Segundo informações divulgadas pela BBC, Mandy Wixon obrigava K a realizar trabalhos domésticos exaustivos e a viver em um quarto descrito como semelhante a uma cela de prisão, sem condições adequadas de higiene. Ao longo dos anos, a vítima sofreu agressões físicas frequentes e abusos graves.

De acordo com o processo, Wixon chegou a esguichar detergente líquido na garganta da vítima, jogar água sanitária em seu rosto e raspar seu cabelo contra a vontade. K nasceu em um contexto familiar instável e, em 1996, quando tinha cerca de 16 anos, foi entregue aos cuidados de Wixon, situação que se prolongou por décadas.

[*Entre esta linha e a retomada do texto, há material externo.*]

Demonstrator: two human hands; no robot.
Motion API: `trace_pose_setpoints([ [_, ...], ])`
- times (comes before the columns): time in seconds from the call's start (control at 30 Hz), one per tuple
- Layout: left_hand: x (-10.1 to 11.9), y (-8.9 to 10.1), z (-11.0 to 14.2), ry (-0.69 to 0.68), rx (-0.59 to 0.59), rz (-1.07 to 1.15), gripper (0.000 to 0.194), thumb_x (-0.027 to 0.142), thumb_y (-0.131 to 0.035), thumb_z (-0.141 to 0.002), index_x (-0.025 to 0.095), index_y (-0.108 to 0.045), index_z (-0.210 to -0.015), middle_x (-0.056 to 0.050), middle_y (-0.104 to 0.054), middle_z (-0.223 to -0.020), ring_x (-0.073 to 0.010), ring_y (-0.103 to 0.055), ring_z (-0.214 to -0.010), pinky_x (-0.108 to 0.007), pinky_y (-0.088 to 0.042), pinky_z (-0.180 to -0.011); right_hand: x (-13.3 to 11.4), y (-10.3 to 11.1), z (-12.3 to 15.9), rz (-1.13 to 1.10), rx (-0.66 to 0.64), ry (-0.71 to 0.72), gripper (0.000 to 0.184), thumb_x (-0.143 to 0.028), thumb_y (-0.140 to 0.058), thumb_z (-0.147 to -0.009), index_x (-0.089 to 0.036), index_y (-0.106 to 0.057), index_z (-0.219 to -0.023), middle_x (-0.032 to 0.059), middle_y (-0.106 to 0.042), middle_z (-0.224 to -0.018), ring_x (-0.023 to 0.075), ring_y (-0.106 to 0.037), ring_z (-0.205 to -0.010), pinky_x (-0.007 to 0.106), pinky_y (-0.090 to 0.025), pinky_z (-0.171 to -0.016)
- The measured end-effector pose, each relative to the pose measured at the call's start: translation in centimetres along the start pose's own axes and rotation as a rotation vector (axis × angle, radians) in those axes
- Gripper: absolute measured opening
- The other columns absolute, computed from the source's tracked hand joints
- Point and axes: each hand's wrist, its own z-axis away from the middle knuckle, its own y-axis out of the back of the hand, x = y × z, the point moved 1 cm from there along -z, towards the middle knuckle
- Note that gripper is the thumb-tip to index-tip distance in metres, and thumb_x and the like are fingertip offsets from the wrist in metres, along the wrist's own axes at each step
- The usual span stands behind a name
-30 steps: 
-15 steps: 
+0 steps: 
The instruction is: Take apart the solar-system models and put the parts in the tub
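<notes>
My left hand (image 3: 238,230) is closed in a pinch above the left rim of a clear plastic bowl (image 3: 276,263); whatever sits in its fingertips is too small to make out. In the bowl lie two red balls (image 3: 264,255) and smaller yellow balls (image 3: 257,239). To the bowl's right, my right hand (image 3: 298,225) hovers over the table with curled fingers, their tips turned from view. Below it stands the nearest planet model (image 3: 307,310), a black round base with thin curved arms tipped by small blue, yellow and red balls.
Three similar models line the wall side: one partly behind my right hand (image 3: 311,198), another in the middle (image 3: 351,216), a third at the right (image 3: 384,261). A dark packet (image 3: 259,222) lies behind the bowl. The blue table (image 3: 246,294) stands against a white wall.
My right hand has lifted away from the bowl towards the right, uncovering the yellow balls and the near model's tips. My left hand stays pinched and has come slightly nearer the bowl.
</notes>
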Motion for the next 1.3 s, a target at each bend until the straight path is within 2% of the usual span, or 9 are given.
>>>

Já com mais de 40 anos, a vítima foi resgatada pela polícia em 15 de março de 2021, após um dos dez filhos da agressora procurar as autoridades demonstrando preocupação com o bem-estar de K. As investigações revelaram que ela era espancada com frequência, inclusive com o cabo de uma vassoura, agressão que resultou na perda de dentes. K também era impedida de sair de casa e precisava tomar banho às escondidas, durante a noite.

“Não quero estar aqui. Não me sinto segura. Mandy bate em mim o tempo todo. Não gosto disso”, relatou a vítima às autoridades durante o resgate.

Atualmente, K vive com uma família de acolhimento, frequenta a universidade e já conseguiu até viajar para o exterior, iniciando um processo de reconstrução de sua vida.

Mandy Wixon foi considerada culpada e deixou o Tribunal da Coroa de Gloucester em liberdade provisória. A sentença está marcada para o dia 12 de março. Ao sair do tribunal, a ré afirmou não sentir arrependimento. “Nunca fiz isso”, declarou.